He left Armin with one of the students who had a question about an anomalous reading and continued walking, careful not to tread on anything other than dirt.
Ironfoot was a scholar, but he had at one time been a soldier as well, and these echoes of violence stirred thoughts of revenge and aggression that he liked to believe belonged to his younger self. The drive to win that had never quite left him. And there was no good that could come of thinking about that.
So he pushed it away, all of it. There was work to be done, and he had no time for his old regrets.
When Ironfoot returned to his tent an hour later, there was a middle-aged nobleman waiting for him, holding a cloth over his face against the smell. Armin was nervously preparing tea over the small camp stove.
"A Lord Everess to see you, Master Falores," said Armin.
Everess bowed slightly toward Ironfoot. "A pleasure to meet you, Falores. A genuine pleasure."
He wasn't the first noble to come sniffing around the site. Most wanted a tour of the wreckage and a brief talk with Ironfoot regarding his theories about the weapon. Some of them appeared to have genuine concerns about the Einswrath weapon, though some others seemed to have come out of nothing more than ghoulish curiosity. He couldn't tell from looking at him which one Everess was.
"The pleasure is mine, Lord Everess," said Ironfoot, with the requisite deeper bow. "How can I be of service?"
Everess smiled. "Ah," he said. "That's the question, isn't it?"
"It's certainly the one I just asked," said Ironfoot.
"A scholar, and a wit as well." Everess smiled. If he was insulted by Ironfoot's somewhat insolent comment, it didn't show. "I can see that you're a busy man, so I'll be as direct as possible. Come walk with me, won't you?" He picked up a walking stick that had been leaning against his leg and pointed outside.

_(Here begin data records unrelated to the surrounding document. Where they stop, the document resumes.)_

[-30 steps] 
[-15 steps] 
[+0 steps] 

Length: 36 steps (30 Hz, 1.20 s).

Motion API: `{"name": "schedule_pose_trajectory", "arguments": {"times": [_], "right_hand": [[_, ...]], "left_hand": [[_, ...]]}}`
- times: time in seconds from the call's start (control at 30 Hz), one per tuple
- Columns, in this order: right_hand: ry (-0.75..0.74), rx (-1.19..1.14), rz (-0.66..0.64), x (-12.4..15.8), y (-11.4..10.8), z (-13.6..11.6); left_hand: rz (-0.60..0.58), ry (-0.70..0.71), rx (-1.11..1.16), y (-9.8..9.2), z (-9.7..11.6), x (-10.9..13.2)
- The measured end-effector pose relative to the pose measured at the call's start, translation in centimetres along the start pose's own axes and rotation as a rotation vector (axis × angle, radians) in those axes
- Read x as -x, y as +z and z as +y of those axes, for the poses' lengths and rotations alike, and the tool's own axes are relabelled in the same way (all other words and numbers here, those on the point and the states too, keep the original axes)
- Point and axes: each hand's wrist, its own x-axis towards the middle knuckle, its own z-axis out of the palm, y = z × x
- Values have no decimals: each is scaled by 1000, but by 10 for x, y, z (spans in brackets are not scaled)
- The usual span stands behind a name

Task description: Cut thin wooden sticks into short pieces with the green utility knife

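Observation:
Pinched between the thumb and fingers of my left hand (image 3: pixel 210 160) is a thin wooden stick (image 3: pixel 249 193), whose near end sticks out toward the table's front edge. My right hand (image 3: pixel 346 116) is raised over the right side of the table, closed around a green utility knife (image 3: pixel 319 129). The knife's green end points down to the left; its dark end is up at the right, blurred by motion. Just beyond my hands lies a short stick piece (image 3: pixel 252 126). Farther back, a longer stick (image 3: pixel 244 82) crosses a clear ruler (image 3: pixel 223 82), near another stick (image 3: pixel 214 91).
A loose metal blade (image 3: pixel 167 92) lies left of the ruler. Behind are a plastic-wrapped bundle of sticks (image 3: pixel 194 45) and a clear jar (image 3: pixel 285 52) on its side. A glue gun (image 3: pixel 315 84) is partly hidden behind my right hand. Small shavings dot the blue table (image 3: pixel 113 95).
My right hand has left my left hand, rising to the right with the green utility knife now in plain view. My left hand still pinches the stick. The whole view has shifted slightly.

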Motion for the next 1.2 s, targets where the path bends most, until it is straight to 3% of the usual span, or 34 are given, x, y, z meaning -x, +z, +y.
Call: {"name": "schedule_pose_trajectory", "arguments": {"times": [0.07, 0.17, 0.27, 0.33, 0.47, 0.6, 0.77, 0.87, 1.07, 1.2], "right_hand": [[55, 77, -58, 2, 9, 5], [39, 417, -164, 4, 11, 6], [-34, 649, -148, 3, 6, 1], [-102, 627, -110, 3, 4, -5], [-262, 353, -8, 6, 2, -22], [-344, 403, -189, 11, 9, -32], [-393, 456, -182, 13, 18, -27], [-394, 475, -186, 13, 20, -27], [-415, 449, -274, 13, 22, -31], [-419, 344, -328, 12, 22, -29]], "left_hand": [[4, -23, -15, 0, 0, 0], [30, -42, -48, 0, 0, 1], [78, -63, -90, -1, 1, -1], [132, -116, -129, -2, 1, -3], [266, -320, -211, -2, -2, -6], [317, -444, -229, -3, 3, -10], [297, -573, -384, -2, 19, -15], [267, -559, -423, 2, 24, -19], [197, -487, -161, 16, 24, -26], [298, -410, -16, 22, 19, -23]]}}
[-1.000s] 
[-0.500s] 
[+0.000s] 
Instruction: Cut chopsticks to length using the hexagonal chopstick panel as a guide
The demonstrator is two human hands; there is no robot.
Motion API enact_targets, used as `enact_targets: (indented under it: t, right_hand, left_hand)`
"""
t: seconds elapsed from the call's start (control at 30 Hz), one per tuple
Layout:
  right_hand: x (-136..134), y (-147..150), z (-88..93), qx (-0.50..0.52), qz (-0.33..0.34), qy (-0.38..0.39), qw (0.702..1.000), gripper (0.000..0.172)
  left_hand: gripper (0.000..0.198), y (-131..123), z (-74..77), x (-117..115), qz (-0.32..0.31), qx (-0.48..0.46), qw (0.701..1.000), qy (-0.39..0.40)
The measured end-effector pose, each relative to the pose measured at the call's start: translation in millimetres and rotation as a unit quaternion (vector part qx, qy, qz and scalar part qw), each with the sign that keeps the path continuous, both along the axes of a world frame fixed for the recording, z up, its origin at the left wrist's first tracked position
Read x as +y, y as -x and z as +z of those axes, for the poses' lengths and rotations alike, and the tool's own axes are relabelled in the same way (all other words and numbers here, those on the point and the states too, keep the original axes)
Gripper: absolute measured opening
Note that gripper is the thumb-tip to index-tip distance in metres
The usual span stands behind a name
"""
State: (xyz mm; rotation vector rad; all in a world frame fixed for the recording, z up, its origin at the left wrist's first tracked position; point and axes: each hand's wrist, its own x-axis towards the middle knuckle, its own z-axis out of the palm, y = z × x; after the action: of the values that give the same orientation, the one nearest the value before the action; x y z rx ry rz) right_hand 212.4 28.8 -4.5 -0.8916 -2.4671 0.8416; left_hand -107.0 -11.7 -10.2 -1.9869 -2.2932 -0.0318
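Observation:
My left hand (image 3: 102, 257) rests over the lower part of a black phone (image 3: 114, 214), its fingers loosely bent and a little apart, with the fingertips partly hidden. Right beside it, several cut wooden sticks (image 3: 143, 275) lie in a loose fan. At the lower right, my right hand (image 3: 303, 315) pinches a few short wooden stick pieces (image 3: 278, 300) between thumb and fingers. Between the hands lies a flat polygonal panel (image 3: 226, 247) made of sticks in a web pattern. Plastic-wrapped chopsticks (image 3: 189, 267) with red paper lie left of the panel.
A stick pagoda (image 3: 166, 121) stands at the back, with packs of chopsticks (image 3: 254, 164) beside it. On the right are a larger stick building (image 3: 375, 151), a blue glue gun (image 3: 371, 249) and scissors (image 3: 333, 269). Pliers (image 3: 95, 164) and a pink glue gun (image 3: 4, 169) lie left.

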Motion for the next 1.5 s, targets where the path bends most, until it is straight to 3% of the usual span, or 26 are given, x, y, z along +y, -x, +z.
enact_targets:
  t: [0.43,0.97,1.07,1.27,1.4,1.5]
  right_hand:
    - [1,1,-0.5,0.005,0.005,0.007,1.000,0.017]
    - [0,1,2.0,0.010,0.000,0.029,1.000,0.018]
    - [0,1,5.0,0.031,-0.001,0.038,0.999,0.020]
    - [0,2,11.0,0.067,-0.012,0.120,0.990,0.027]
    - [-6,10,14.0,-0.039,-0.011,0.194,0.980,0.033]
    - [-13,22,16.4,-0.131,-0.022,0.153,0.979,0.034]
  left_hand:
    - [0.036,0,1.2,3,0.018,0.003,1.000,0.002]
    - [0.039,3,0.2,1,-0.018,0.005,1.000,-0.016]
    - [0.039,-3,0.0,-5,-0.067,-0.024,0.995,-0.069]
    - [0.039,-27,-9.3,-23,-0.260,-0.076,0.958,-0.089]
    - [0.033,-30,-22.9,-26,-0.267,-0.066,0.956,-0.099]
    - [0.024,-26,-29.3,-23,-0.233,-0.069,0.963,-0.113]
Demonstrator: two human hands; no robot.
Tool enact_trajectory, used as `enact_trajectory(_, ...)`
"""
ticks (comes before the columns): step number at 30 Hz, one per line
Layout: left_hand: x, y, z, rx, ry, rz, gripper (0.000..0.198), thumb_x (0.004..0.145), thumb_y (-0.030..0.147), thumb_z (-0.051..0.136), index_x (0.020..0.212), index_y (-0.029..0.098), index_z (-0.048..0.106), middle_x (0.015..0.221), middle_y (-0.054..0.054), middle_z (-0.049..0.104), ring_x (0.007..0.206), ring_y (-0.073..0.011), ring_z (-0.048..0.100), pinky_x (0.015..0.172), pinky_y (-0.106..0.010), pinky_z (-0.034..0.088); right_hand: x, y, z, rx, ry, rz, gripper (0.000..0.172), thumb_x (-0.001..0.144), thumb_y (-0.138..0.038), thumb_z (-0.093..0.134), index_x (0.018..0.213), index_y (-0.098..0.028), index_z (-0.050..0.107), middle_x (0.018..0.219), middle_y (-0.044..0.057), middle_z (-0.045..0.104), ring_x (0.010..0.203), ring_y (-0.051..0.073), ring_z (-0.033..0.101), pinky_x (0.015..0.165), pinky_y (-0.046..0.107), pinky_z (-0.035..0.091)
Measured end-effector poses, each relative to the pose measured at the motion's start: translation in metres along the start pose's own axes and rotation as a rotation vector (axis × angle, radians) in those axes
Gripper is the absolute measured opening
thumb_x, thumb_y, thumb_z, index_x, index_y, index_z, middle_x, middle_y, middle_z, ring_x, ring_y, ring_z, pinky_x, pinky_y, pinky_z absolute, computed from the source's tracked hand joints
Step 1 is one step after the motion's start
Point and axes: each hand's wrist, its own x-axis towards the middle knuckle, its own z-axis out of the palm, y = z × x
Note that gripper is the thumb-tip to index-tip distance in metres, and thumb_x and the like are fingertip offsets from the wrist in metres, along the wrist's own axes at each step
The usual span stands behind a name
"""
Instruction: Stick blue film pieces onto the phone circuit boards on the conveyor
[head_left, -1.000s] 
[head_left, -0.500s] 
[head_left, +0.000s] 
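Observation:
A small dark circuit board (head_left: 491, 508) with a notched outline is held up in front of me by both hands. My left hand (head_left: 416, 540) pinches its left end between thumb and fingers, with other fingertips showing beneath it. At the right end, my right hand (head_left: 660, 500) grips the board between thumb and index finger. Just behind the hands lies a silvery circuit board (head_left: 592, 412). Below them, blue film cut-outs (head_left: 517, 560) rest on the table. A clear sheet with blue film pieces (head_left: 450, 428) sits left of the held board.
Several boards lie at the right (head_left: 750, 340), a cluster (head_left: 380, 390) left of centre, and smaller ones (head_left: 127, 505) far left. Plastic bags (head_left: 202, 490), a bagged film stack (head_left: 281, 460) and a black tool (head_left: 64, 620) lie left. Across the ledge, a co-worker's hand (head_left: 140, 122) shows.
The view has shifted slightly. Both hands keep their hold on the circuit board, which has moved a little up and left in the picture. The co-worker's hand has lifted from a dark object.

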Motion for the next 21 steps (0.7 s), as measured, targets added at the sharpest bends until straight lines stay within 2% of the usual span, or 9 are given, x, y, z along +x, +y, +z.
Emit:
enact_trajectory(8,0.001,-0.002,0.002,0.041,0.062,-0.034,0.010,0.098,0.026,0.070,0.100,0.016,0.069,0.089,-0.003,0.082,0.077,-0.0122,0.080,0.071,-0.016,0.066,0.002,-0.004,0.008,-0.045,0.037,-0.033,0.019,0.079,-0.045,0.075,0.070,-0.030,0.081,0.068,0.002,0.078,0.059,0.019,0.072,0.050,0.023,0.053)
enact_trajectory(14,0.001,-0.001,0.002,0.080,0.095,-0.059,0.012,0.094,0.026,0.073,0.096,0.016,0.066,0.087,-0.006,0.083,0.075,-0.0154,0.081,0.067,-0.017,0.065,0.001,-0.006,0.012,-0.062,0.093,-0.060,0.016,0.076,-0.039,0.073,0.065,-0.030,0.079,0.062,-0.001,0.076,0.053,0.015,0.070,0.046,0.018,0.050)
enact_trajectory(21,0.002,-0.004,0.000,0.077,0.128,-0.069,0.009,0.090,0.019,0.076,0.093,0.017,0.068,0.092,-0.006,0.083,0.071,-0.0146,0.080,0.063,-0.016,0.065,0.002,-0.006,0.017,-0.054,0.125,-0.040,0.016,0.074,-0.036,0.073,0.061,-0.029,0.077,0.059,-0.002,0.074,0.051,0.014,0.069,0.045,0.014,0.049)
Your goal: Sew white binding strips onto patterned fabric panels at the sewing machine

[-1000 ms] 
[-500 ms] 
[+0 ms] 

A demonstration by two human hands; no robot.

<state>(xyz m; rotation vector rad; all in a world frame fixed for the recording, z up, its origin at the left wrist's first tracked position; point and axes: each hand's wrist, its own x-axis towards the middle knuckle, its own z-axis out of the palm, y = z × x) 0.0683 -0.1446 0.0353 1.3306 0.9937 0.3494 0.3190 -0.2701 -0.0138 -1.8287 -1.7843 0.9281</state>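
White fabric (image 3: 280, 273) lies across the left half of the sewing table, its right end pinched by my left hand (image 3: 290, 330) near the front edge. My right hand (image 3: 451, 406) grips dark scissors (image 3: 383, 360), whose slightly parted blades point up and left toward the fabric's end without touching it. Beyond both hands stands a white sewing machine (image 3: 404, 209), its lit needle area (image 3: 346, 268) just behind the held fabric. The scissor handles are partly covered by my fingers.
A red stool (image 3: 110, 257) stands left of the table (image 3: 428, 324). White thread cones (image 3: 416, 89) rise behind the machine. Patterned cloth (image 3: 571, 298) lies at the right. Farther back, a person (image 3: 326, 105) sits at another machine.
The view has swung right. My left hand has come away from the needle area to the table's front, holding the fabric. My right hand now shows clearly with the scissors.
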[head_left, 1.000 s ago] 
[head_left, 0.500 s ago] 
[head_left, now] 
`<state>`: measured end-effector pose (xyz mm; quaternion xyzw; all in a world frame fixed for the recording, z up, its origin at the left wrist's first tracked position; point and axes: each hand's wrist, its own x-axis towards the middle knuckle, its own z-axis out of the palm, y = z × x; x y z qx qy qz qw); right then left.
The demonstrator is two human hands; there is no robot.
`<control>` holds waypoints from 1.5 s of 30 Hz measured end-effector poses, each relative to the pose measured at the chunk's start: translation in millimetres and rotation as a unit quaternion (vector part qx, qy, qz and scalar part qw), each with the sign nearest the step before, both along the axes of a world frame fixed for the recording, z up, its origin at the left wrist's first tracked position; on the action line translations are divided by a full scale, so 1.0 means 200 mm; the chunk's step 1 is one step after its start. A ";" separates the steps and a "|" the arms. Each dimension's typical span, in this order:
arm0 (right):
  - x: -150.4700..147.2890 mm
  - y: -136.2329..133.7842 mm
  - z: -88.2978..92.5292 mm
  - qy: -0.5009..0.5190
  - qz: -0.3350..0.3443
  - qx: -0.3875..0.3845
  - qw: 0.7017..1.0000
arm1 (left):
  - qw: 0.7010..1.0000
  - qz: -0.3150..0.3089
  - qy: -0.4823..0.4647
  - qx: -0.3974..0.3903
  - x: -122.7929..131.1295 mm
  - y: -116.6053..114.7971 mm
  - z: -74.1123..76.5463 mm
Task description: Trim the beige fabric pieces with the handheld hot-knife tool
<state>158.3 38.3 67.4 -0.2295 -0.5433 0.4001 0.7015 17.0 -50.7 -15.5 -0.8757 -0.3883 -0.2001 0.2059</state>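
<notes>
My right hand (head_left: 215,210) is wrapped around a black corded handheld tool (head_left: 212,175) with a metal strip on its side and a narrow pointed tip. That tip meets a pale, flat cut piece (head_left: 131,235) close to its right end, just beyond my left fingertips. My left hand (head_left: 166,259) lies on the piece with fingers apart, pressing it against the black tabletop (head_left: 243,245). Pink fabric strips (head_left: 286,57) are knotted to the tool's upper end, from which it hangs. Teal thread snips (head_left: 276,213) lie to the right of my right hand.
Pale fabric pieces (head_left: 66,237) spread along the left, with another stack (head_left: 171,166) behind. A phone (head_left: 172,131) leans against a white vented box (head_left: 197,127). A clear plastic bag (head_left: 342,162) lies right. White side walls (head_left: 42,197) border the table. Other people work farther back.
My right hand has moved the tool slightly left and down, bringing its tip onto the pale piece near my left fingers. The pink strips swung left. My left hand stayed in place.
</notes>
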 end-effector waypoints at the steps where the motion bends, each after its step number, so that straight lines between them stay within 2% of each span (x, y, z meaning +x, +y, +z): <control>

Ironfoot took Everess through the camp to the edge of the crater, and waved him forward. "This is the best place to go down," he said.
"Oh, I don't need to go down there," said Everess. "I've been here once before, the week after it happened. Once was enough for me, I can assure you."
Ironfoot was stymied. "Sorry, Lord Everess, but if you're not here to tour the site, what is it you're here for?"
"You," said Everess. "I'm here about you, Master Falores."
"Please, call me Ironfoot, sir. Most everyone does."
"Indeed," said Everess. "Well, where can we walk where it doesn't smell like a tannery and we may speak in private?"
"In the mornings the wind comes from the north; it smells nice down by the river."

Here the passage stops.